В связи с историей борьбы за свободу печати нам остается еще рассказать о том, как издавались "Известия Совета Рабочих Депутатов". Ибо история издания этих бюллетеней революции образует интересную страничку в главе о борьбе русского пролетариата за освобождение слова.

Первый номер был напечатан еще до «конституции» в небольшом объеме и незначительном количестве в частной типографии, тайно, за деньги. Второй номер печатался 18 октября.[11] Группа добровольцев отправилась в типографию радикального "Сына Отечества", который несколько позже перешел в руки социалистов-революционеров. Администрация колеблется. Положение еще совершенно смутно, и неизвестно, какими последствиями грозит печатание революционного издания.

— Вот если бы вы нас арестовали, — замечает кто-то из администрации.

— Вы арестованы, — отвечают ему.

— Силою оружия, — добавляет другой, вытаскивая из кармана револьвер.

— Вы арестованы! Все арестованы! — раздается в типографии и редакции.

— Впускать всех, но никого не выпускать!

— Где ваш телефон?.. Станьте к телефону! — отдаются приказания.





Работы начались, а в типографию прибывают все новые и новые лица. Являются сотрудники, собираются за расчетом наборщики. Наборщиков приглашают в мастерские и привлекают к набору, сотрудникам поручают писать заметки. Работа кипит.

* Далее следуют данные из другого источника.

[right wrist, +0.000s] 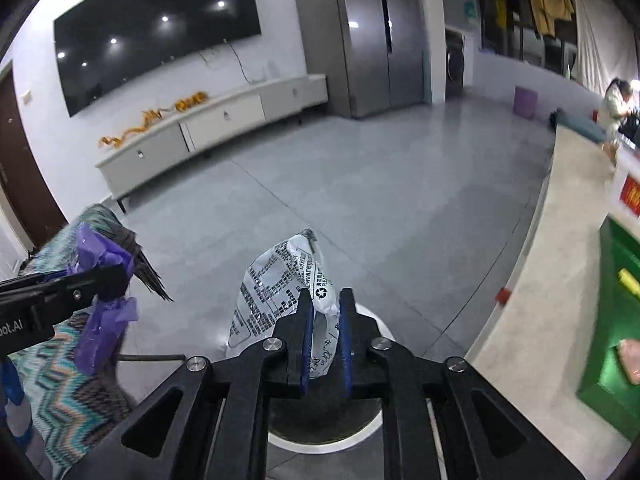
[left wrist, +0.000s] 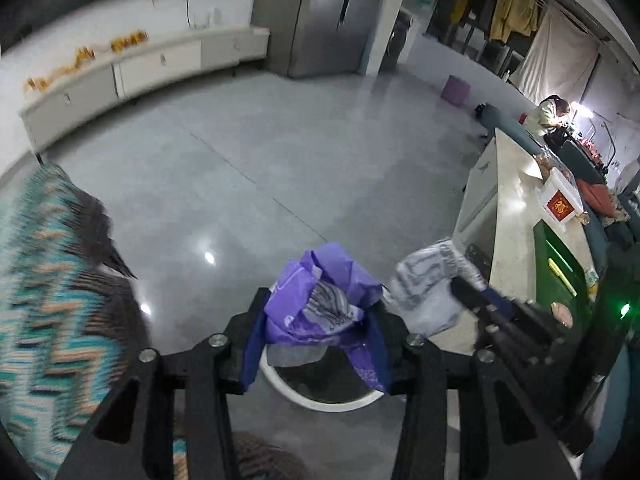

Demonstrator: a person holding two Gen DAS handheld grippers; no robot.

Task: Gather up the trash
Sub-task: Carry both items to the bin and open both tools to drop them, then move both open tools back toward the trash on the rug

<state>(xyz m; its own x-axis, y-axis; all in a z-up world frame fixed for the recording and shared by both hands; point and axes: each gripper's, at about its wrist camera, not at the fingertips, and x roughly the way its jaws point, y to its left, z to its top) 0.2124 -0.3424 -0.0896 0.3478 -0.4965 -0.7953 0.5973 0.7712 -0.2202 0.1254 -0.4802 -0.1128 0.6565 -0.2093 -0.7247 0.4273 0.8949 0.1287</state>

Занята типография "Общественная Польза". Входы заперты. Приставлена стража.

В стереотипную входит местный стереотипер. Матрицы выколачиваются, разжигается печь. Вокруг — все незнакомые лица.

— Кто тут распоряжается? Кто позволил? — горячится прибывший и начинает тушить печь. Его осаживают и грозят запереть в чулан.

— Да в чем же тут дело?

Ему объясняют, что печатается N 3 "Известий Совета Рабочих Депутатов".

— Так вы бы так и сказали… Разве что?.. Я всегда готов… — и работа закипела под опытной рукой хозяина дела.

— Как же вы будете печатать? У нас нет электричества — спрашивает арестованный раньше управляющий.

— С какой станции вы его получаете? Оно будет через полчаса.

Управляющий называет станцию, но скептически относится к сделанному заявлению. Он сам уже несколько дней тщетно добивается электричества хотя бы только для освещения квартир, так как станция, на которой матросы замещали бастующих рабочих, работала только для казенных учреждений.

11

Все дальнейшие эпизоды изложены нами по заметке главного организатора "летучих типографий" Совета, тов. Симановского: "Как печатались "Известия Совета Рабочих Депутатов".